— WORK INSTRUCTION —
Give a verbatim copy of the data, leaving the pictures out.

— DATA EXCERPT —
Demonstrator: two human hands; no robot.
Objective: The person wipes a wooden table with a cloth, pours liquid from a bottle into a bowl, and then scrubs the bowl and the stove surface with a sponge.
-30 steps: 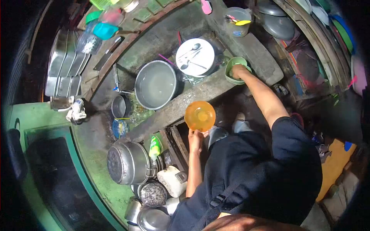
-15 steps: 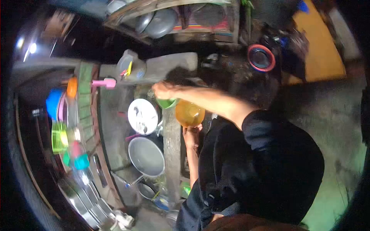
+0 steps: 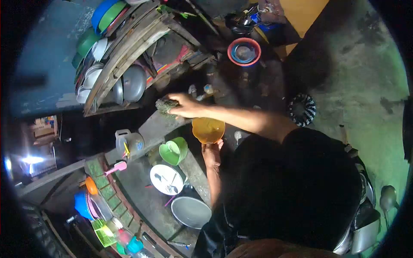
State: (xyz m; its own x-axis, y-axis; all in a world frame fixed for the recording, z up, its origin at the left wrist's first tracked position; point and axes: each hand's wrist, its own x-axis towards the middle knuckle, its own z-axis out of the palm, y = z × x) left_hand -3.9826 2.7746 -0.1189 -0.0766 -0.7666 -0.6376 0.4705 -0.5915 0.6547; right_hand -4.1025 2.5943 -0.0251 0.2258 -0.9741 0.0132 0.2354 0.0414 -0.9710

— YOUR RESPONSE —
Demonstrator: two human hands; no robot.
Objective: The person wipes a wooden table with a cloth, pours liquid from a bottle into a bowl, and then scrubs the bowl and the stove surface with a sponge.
-30 steps: 
-15 steps: 
+0 steps: 
State: (xyz m; its own x-axis, y-axis; all in a world frame fixed for the recording, z up, its origin at the left wrist's first tracked position; point and axes: each hand's wrist, its own x-axis towards the middle knuckle, its own z-axis out of the palm, y = z × x) left_hand -3.9826 2.7746 -0.1189 -0.0766 -0.7666 -0.6376 0.4705 -0.5915 0.6547; right_hand -4.1025 2.5943 -0.0251 0.2258 -0.9741 0.0132 0.2354 0.0414 -0.9710

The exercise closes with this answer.